Have you ever wondered how life as we know it developed? How living organisms extended beyond the constraints of the microscopic realm? 

 A rendering of Fractofusus misrai, a soft-bodied sea animal from the Ediacaran period. Courtesy of Wikimedia Commons

The Ediacaran Period, the era directly preceding the Cambrian explosion, ranging from 635 to 539 million years ago, witnessed a massive evolution of macroscopic life. This rapid development in fossil production led to the rise of Darwin’s dilemma and the seeming inability of his theory of gradual evolution to address this large shift in biological life.

In November 2021, researchers Daniel J. Condon, Xian-Hua Li, Dmitriy V. Grazhdankin, Fred T. Bowyer, Francis A. MacDonald, Chuan Yang, Alan D. Rooney and Maoyan Zhu from UC Santa Barbara’s Department of Earth Science shared their efforts in closing the gap of knowledge that surrounds the period with research published in Science. 

An interview with MacDonald revealed that prior to the development of macroscopic organisms, the beings existing on Earth were overwhelmingly microscopic and soft-bodied. 

“There’s actually quite a rich record there but it’s mostly micro and it’s mostly soft-bodied, and the micro stuff in the soft-bodied material does not preserve as well [in] the geological record,” MacDonald said. For this reason, there was an incomplete model of the fossil records. MacDonald and his colleagues joined together to map an accurate time-calibrated model of the Ediacaran Period through the use of new methods to date and analyze sediment. 

In the past, it was difficult to obtain radioisotopic age constraints, given that specific material created from volcanoes was needed in order to accurately retrieve information. Unfortunately, the sediment created from the eruptions was not always present when important changes to evolution occurred. MacDonald stated that many of the most important successions — changes in the composition of the sediment — “may have things like fossils on them, they don’t happen to have a volcano going in there all the time.” 

Fortunately, through the research project, MacDonald and Rooney were able to extract accurate dates from the use of a rhenium-osmium chronometer. In the interview, MacDonald explained the processes by which this form of dating functions. “The rhenium is actually trapped within carrageen and organic matter. And then, if that is trapped, you can actually count the rhenium and count the daughter osnium and actually get a date on a sediment.” 

Rooney and MacDonald experimented in southern China and were able to accurately extract dates from the sediment. “We’ve been kind of calibrating it and a lot of different successions,” MacDonald noted, “and it’s been proving to be at least accurate … What we did here is we found successions.” 

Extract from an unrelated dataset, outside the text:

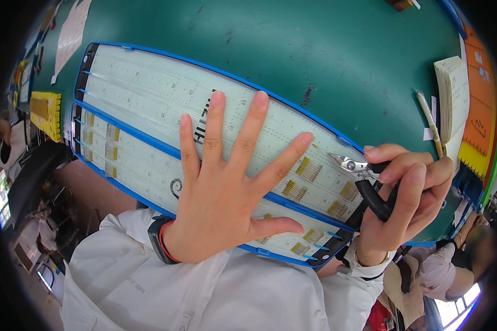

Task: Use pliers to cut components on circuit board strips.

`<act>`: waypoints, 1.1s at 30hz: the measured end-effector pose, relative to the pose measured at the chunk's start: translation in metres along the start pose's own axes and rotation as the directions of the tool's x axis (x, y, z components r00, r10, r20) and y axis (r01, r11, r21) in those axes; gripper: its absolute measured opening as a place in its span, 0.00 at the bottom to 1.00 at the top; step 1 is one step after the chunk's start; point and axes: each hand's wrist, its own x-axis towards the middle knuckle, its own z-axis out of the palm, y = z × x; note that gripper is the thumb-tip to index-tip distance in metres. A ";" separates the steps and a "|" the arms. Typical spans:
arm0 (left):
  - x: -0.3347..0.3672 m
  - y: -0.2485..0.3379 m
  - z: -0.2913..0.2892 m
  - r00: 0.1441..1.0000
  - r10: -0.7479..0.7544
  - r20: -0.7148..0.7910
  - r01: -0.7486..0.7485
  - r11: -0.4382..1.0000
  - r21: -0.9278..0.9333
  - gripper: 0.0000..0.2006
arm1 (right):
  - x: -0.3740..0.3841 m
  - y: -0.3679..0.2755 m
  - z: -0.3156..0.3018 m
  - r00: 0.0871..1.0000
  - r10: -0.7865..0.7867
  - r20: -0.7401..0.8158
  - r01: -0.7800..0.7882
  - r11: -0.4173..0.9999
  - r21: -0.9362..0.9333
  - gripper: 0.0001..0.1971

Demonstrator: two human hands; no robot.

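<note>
A long, flat, blue-framed case [149, 49] lies unfolded on the green table, its two pale panels printed with ruler-like marks. My left hand [210, 182] is spread palm down over both panels, fingers apart, holding nothing; it covers the middle of the case. My right hand [411, 204] is closed around small pliers [350, 164] with black handles and metal jaws. The jaws point left over the upper panel, with a tiny yellowish piece at their tip, close to my left index fingertip. Near them, neat groups of thin yellowish pins or hooks [308, 169] sit on the panel.
The green table [292, 66] extends beyond the case. Toward its right edge are an open notebook [451, 99], a pen [428, 118] and an orange board [475, 99]. A yellow block [46, 115] lies at the left. Other people [447, 265] sit at the right.
</note>
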 end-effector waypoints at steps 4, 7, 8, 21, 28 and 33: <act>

With the new data, the researchers are a step closer in creating a full model of the Ediacaran Period. “These changes to the carbon cycle that we’re seeing in carbon isotopes … reassess what the real record is and what the relationships are between perturbations in the carbon cycle and turnovers of these major fossil groups.” 

This research is only the beginning, according to MacDonald. “[The project] is coming at the beginning of a large, international drilling project that we’re involved with … we are drilling sedimentary cores in several regions around the world through this interval, going into the Cambrian explosion to try to create … a modern age model,” he said. 

While progress has been made, scientists continue their pursuit in mapping out Earth’s biological history. The answers to all scientific questions remain unknown, and in MacDonald’s words, the uncertainty is alright. “The beauty of the scientific method is that we can keep exploring these details,” he said. “We don’t have it all solved and that’s that’s okay. We still haven’t sorted out Darwin’s dilemma … we are, I think, making progress.”